The case of inventions long going unsung is a whole 'nother aspect. Or of
inventions that came around at one point in time but really didn't hit their
prime until far later.

Example: The drilling rigs which were used during the early part of the
petroleum era -- 1859 - 1900 or so, were based on a 1,300 year old Chinese
method for salt brine drilling. The main change since has been the
introduction of rotary cutter heads (in the early 20th century, possibly late
19th), rather than a fixed bit at the drillhead itself. And yes, there've been
incidental improvements in metalurgy, diamond-coated cutters, carbide steel,
drilling muds, and more recently, hydrofracking (itself dating to the 1950s).

For measures of impact, I'd look to the work, again, of Vaclav Smil, who's
quantified a bunch of this stuff and has some good thoughts on how to go about
that.

------
davidjnelson
This article is quite fascinating. See some parallels to Elon Musk’s story.
Intense curiosity of youth, building a business early, any business, and using
that money to finance future businesses. Also, I see evidence in Edison of
first principle thinking.

Funny Edison’s rivals last name was Tesla ;-)

Also amusing that he had a lab in Menlo Park, but the New Jersey one ;-) It
became Bell Labs, which paved the way of research labs as an idea, leading to
Xerox Parc, then the PC and Arpanet. Wow!
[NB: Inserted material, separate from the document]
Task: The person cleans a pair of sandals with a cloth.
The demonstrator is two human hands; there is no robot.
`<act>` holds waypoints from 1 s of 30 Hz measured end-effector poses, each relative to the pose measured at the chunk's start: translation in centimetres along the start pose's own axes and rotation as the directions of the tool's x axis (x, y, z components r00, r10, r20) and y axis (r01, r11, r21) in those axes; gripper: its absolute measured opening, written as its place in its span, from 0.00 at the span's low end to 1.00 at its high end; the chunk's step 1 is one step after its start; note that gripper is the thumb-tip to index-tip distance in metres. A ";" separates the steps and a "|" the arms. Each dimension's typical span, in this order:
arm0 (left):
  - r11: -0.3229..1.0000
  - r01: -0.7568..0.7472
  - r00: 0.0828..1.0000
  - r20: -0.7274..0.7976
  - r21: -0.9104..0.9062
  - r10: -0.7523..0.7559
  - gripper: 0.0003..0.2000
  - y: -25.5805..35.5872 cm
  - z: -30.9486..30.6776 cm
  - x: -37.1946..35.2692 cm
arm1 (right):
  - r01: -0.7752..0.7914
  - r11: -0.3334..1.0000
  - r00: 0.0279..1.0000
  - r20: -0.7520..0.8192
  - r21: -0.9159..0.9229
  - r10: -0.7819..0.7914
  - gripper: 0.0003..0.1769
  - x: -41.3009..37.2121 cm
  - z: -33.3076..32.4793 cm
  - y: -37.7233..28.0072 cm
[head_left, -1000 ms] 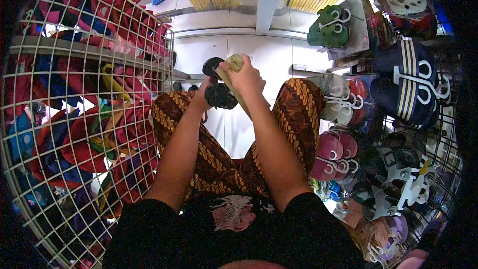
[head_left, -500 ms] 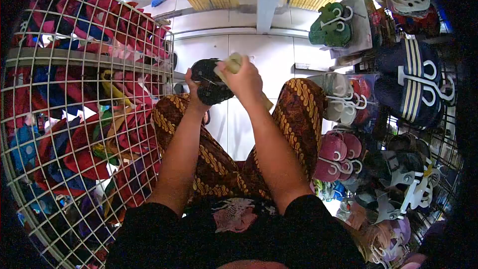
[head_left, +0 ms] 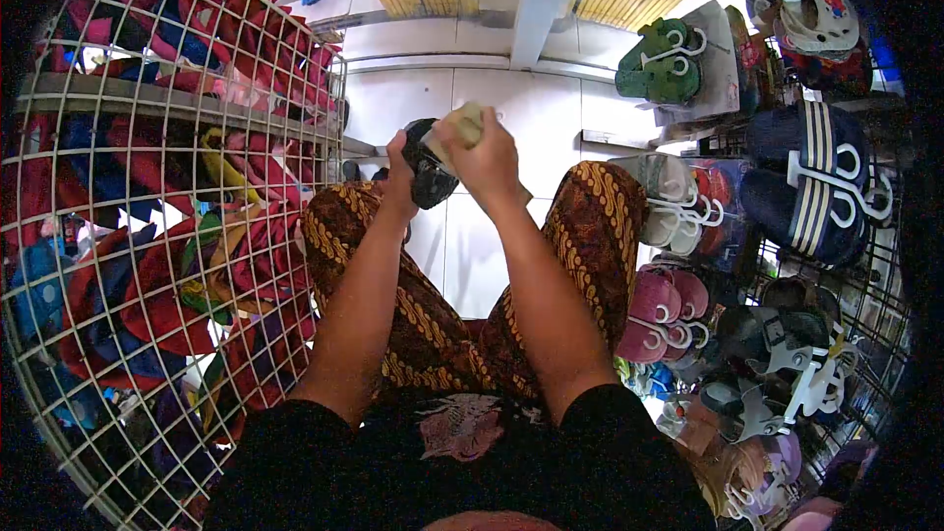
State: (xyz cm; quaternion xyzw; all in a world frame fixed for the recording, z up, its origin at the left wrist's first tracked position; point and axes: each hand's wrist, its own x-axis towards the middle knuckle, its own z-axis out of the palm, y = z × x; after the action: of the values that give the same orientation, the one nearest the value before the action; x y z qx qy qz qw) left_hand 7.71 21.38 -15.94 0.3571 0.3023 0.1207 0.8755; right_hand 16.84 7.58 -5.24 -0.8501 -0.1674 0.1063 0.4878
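Observation:
My left hand (head_left: pixel 398 175) grips a black sandal (head_left: pixel 433 182) by its side, holding it up above the floor between my knees. Its exact shape is partly covered by my fingers. In my right hand (head_left: pixel 489 162) is a crumpled pale yellow cloth (head_left: pixel 466 124), pressed against or very close to the sandal's upper right side. A bit of the cloth shows below my right wrist as well. Both hands are closed and side by side.
A wire grid rack (head_left: pixel 177 187) with red and blue goods stands on my left. On my right hang green sandals (head_left: pixel 661 64), navy striped slides (head_left: pixel 811 182) and pink sandals (head_left: pixel 664 305). White floor tiles (head_left: pixel 492 256) lie below, with a door track (head_left: pixel 433 63) ahead.
The black sandal has turned in my left hand and shows narrower. My right hand with the cloth has shifted slightly, staying by the sandal. The view has tilted a little.

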 end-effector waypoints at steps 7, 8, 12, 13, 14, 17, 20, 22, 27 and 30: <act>0.996 0.053 0.998 0.024 -0.072 -0.052 0.32 2.7 2.8 -2.2 | -0.329 0.944 0.939 -0.112 -0.023 0.325 0.37 0.0 1.7 1.9; 0.998 0.050 0.998 0.029 -0.043 -0.048 0.32 2.8 2.6 -2.4 | -0.385 0.923 0.917 -0.110 -0.003 0.383 0.38 0.1 1.7 1.8; 0.992 -0.035 0.991 -0.127 0.123 0.051 0.33 0.4 0.9 -0.9 | 0.000 0.999 0.998 -0.062 -0.043 -0.003 0.36 -0.8 1.6 1.3; 0.997 -0.044 0.996 -0.076 0.066 0.049 0.33 2.2 3.0 -2.4 | -0.076 0.995 0.992 -0.107 -0.059 0.069 0.37 -0.7 2.3 2.5; 0.999 -0.053 0.998 -0.025 0.009 0.053 0.33 3.2 4.3 -3.3 | -0.215 0.973 0.972 -0.116 -0.088 0.204 0.37 -0.5 2.3 2.8; 0.881 -0.402 0.906 0.246 0.247 0.345 0.33 3.6 3.2 -2.9 | -0.489 0.870 0.860 -0.196 -0.058 0.470 0.38 0.3 2.1 3.0; 1.000 0.028 0.994 -0.102 -0.008 -0.029 0.32 1.8 0.9 -0.4 | -0.263 0.965 0.953 -0.153 0.013 0.262 0.40 0.5 2.5 2.6; 0.944 0.101 0.994 -0.068 0.313 -0.084 0.30 0.6 1.0 -1.3 | -0.239 0.971 0.969 -0.062 0.005 0.239 0.43 0.6 2.0 2.1; 0.991 0.132 0.991 -0.004 -0.001 -0.132 0.29 3.2 4.0 -0.9 | -0.493 0.870 0.868 -0.070 0.009 0.492 0.44 2.1 1.8 1.9; 0.916 -0.031 0.998 0.058 0.401 0.009 0.24 -0.9 -1.6 3.0 | -0.391 0.921 0.916 -0.092 0.005 0.389 0.44 2.1 2.9 3.6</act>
State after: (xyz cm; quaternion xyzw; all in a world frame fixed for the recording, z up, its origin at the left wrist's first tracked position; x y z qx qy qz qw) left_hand 9.10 22.86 -18.82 0.5354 0.2927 0.0552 0.7903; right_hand 18.44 9.02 -9.81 -0.8736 0.0270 0.1615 0.4583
Thought experiment, what would a modern, open source “cross-disciplinary
invention factory” look like? Is this what GitHub is perhaps?

I think so, after watching a recent GitHub Satellite talk that had some of the
scientists who developed the first picture of a black hole present. They said
their team was ~200 people, but the contributor count of all the open source
project transitive dependencies they used was on the order of 20,000+
people[1].

How will that idea evolve and how can we all participate in that evolution?

1\. [https://youtu.be/E5GDI__r_Is](https://youtu.be/E5GDI__r_Is)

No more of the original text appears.